Sem saberem se voltarão a ser ativados, Piedade Pereira diz para já que o plano é manter o centro de acolhimento aberto até à Páscoa. 

Em duas semanas, houve trabalho mas também muita emoção, das mães que finalmente tinham um sítio em condições para ter os bebés a dormir e trocar fraldas a uma das jovens que depois de estar vários dias sem comer em Kiev num bunker não conseguia alimentar-se e finalmente acabou por ir fazer as refeições ao buffet. “Foi uma adaptação para todos. A certa altura percebemos que não estavam habituados a sopa passada e com uma simples alteração passámos a servir sopa que já estava ao gosto de todos”, exemplifica a diretora, que colocou nas paredes do refeitório uma carta em ucraniano que lhes deixaram como agradecimento. Elisabete Faria, coordenadora do curso de Restaurante-Bar, partilha que isso foi o mais marcante: “Ver no final do dia de trabalho o quanto as pessoas pareciam agradecidas.”
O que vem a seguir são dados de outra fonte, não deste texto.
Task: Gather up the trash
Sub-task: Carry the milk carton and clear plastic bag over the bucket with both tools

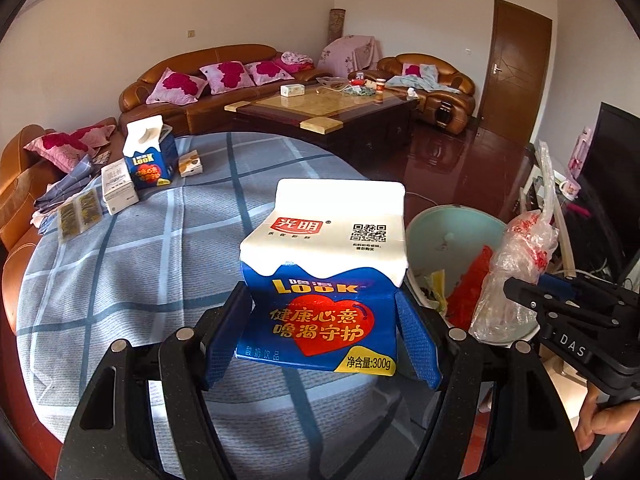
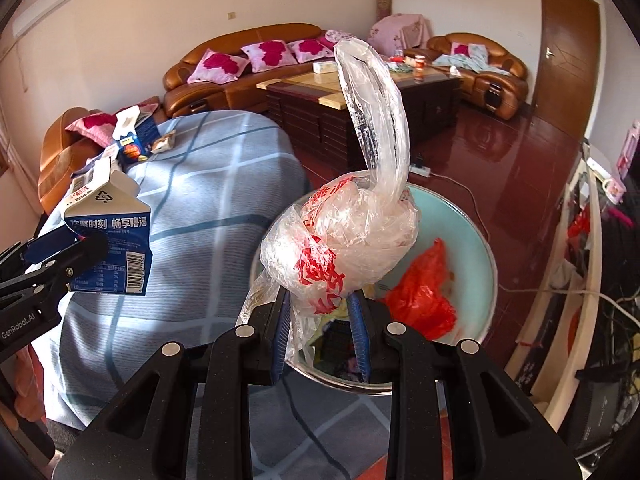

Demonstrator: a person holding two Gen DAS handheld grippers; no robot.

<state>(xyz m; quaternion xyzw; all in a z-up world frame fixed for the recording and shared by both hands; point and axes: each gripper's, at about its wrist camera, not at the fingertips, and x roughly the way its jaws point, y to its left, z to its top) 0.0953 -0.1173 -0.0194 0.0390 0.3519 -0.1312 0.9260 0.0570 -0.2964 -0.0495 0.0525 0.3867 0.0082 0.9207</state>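
Two hand-held grippers are both loaded; the left hand-held gripper (image 1: 322, 344) pinches a blue-and-white milk carton (image 1: 322, 276) above the tabletop's (image 1: 120, 280) right edge; the right hand-held gripper (image 2: 320, 336) pinches a knotted clear plastic bag (image 2: 340, 240) over the pale green trash bin (image 2: 476, 240). A second carton (image 1: 150, 156) stands near the tabletop's far left edge.

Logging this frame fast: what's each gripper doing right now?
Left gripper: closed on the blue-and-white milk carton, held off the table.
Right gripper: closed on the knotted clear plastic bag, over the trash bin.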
Parte da rede de escolas inovadoras da OCDE, Piedade Pereira acredita que a experiência poderá levar a novos projetos, já que incentivavam os alunos a fazer voluntariado mas nunca tinham tido uma experiência assim dentro da escola que está organizada como se fosse um centro comercial, com cada sala apadrinhada por uma empresa diferente e átrio central com o nome de Marquês de Pombal, por ter sido Sebastião José de Carvalho e Melo a criar a primeira aula de comércio de Lisboa, em 1759. 

Ali, a ideia de que cursos profissionais são para alunos sem rendimento escolar é coisa do passado há muito e 80% dos estudantes segue para o Ensino Superior, diz a responsável. A abertura a mundos e realidades diferentes faz parte do currículo, com estágios nacionais e internacionais ao abrigo do programa Erasmus, onde atualmente estão 152 alunos em programas que podem ir de poucas semanas em que têm protocolos com outras escolas e conhecem o tecido empresarial local a três e seis meses colocados por exemplo em hotéis em Londres ou Paris. 

Por agora, são as cores da Ucrânia que saltam à vista nos corredores, a começar por flores amarelas e azuis à entrada, oferta do Horto do Campo Grande, ao lado de um cartaz com os princípios que desejam para os jovens que por ali passam: serem conscientes, colaborativos, criativos, competentes e comprometidos.